TEMPO.CO, Jakarta - Gubernur DKI Jakarta Basuki Tjahaja Purnama alias Ahok tak setuju atas rencana pemerintah menerapkan Peraturan Pemerintah Pengganti Undang-Undang (Perpu) tentang hukuman kebiri untuk pelaku kejahatan seksual terhadap anak. Saat ini draf Perpu tersebut sudah selesai dan tinggal ditandatangani oleh Presiden Joko Widodo.
"Saya kira ini bisa berdebat. Saya kira, inti masalahnya bukan di situ. Sama saja kayak kita berdebat orang boleh dihukum mati enggak kalau bawa narkoba. Saya ini penganut hukum seumur hidup," kata Ahok di Balai Kota, Selasa, 24 Mei 2016.
Dalam Perpu tersebut diatur tiga hal utama terhadap pelaku pelecehan seksual, yaitu pemberatan dan tambahan hukuman serta terapi psikologis-sosial. Salah satu peraturan tersebut mengatur kebiri kimia bagi paedofil. Tak hanya itu, pemerintah juga menyiapkan pilihan pemasangan alat pendeteksi elektronik dan mempublikasi identitas pelaku.
Ahok lebih memilih hukuman seumur hidup bagi pelaku kejahatan dengan syarat tanpa ada remisi. Jadi, kata dia, masih ada kesempatan bagi pelaku untuk bertobat. Cara tersebut dinilai Ahok lebih baik. "Siapa tahu dia bisa menobatkan orang lain di penjara," kata dia.

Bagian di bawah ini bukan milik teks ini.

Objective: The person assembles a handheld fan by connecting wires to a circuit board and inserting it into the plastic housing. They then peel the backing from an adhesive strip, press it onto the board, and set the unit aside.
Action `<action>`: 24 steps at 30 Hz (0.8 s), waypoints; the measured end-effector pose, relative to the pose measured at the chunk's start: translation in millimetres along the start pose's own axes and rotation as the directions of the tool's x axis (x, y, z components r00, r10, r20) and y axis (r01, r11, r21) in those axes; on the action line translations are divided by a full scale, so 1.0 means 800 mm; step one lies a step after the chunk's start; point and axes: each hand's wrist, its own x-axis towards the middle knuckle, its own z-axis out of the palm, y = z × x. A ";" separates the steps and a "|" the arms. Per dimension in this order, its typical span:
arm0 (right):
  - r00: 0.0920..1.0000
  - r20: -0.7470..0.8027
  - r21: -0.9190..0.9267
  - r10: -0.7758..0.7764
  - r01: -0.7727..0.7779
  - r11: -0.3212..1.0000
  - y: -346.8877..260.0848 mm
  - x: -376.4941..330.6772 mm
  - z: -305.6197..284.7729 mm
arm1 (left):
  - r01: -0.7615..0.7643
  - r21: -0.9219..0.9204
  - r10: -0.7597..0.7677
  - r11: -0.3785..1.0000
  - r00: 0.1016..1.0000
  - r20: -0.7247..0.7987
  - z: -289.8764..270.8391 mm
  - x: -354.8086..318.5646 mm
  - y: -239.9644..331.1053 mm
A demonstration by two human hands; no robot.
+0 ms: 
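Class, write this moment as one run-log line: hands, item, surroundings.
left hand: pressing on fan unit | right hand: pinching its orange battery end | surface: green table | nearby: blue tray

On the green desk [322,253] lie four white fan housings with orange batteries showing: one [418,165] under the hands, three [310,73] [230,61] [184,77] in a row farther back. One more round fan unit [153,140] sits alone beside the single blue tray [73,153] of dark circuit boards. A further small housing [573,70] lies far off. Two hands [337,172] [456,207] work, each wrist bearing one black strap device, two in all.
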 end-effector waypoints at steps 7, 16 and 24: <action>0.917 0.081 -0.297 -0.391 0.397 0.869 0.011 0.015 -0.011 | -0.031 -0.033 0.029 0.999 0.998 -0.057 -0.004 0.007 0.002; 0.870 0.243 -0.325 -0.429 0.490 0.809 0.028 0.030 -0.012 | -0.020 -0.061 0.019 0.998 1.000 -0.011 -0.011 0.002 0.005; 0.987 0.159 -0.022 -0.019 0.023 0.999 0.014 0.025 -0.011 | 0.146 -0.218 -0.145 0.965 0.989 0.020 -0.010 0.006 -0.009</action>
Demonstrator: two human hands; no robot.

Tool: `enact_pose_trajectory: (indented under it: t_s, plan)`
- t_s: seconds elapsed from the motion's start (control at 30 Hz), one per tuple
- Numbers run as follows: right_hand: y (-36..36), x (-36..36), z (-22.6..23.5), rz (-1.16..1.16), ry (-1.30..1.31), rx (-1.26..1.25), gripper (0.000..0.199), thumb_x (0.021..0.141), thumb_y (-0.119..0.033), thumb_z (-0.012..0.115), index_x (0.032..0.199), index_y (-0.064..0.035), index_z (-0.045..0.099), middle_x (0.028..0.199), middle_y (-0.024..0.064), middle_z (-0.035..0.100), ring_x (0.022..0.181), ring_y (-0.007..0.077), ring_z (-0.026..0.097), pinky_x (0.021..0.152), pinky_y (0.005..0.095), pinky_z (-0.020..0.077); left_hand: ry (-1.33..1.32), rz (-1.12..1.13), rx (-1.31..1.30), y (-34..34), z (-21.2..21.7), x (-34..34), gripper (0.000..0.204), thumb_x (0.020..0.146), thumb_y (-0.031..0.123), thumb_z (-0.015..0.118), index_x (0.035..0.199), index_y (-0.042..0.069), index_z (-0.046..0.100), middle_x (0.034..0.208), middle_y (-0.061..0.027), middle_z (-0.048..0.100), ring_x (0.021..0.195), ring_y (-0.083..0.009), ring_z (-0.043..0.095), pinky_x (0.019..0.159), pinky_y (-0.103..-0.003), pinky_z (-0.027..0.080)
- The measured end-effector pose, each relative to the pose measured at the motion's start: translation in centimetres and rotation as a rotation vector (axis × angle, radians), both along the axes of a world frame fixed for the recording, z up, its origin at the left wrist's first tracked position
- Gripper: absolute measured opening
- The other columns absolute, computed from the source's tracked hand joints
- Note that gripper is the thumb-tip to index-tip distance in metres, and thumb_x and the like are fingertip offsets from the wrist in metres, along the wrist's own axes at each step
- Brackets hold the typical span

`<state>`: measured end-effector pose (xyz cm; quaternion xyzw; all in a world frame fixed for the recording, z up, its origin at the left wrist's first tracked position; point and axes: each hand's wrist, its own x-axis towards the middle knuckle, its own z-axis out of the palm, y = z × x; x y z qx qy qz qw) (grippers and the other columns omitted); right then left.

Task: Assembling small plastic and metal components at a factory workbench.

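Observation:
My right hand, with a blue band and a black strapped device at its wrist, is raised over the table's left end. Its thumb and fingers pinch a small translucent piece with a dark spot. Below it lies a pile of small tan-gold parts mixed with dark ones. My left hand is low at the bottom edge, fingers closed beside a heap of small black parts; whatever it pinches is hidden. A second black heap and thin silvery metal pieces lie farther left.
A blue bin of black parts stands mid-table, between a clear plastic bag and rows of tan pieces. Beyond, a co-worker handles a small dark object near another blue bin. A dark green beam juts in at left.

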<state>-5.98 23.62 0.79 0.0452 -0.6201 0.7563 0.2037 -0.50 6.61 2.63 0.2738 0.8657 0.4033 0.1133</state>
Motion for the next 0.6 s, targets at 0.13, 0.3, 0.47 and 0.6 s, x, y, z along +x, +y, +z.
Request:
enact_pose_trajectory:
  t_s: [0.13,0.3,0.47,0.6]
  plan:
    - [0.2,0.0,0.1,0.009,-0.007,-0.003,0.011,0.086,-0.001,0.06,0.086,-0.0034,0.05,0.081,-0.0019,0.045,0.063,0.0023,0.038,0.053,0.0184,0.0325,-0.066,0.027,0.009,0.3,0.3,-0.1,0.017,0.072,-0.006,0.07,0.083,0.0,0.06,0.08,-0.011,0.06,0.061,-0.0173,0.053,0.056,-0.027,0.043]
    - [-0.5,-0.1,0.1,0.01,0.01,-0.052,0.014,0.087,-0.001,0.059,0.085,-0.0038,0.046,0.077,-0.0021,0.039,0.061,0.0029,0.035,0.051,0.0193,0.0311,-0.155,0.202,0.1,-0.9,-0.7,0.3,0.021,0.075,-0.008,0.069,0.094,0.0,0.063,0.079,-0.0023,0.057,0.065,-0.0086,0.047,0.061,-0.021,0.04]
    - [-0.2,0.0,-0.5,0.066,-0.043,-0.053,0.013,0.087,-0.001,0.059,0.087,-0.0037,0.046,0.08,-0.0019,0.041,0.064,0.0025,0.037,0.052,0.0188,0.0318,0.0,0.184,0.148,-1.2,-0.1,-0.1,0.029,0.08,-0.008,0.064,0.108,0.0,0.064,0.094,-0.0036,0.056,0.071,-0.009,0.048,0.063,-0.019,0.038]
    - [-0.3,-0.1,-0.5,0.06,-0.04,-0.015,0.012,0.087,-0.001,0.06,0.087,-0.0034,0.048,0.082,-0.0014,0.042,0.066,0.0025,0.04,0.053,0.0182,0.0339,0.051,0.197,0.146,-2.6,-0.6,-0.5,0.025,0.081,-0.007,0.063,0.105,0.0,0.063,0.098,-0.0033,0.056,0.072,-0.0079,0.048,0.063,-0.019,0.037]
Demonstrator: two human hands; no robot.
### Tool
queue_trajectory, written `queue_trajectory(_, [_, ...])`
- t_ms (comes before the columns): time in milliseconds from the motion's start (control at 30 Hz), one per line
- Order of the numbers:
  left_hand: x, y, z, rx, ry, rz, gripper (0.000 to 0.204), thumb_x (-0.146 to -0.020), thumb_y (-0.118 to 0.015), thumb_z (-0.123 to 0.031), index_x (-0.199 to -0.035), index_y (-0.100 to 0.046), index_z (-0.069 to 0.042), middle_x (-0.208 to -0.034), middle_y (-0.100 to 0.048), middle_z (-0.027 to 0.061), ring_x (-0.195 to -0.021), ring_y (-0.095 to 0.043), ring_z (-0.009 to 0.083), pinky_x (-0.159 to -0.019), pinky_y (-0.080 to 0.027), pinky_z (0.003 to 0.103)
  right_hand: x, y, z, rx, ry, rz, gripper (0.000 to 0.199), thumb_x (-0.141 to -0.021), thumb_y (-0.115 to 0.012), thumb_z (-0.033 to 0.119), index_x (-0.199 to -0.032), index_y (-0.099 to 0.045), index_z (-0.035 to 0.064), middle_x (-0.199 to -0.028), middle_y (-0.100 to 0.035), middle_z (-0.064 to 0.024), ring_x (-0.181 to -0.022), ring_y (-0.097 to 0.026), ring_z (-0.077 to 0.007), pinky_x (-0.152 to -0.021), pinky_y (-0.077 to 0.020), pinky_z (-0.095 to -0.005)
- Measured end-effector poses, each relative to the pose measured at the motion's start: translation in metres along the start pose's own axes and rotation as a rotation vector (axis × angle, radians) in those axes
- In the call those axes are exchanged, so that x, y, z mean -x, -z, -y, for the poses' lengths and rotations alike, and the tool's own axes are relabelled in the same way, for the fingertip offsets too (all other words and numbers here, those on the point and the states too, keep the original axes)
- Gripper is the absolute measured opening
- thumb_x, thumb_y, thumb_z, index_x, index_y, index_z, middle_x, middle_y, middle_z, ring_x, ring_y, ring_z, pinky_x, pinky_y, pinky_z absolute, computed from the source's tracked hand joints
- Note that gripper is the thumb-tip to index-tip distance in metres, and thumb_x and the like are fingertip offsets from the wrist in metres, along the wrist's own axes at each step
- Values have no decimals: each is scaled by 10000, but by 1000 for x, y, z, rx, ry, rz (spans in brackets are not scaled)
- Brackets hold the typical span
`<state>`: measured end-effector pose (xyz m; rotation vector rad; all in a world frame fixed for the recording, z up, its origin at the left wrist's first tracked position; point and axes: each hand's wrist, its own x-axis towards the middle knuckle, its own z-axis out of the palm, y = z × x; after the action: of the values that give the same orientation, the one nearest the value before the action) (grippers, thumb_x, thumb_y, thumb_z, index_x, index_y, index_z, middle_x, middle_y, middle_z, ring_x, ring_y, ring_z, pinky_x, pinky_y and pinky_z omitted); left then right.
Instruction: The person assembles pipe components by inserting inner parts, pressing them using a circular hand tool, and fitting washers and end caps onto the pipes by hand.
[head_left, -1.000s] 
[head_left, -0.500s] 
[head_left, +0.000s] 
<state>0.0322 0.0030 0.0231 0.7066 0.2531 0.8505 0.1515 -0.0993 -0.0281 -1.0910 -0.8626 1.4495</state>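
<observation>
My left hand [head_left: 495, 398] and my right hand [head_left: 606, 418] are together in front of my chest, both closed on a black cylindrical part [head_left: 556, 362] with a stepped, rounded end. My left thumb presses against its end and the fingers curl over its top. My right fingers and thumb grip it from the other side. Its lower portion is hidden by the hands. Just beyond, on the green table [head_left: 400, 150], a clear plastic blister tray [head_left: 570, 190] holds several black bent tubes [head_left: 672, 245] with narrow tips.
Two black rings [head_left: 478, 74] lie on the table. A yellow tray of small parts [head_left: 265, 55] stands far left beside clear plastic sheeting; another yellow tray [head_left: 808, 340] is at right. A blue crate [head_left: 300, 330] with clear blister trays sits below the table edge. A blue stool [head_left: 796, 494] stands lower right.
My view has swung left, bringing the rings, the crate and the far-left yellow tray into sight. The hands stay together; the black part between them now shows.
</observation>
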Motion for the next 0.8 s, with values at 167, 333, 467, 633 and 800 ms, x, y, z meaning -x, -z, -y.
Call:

Menurut Ahok, memberi hukuman mati hanya mempermudah pelaku melepaskan diri dari jerat hukum. Ketika seseorang langsung dibunuh, perkara dia di dunia langsung selesai. "Kalau dibunuh, juga terlalu mudah. Langsung dibunuh, juga keenakan dia. Langsung selesai," kata dia.
Hukuman untuk pelaku kejahatan seksual terhadap anak itu sengaja dipilih dalam bentuk Perpu karena membutuhkan waktu lama apabila harus menunggu menjadi undang-undang.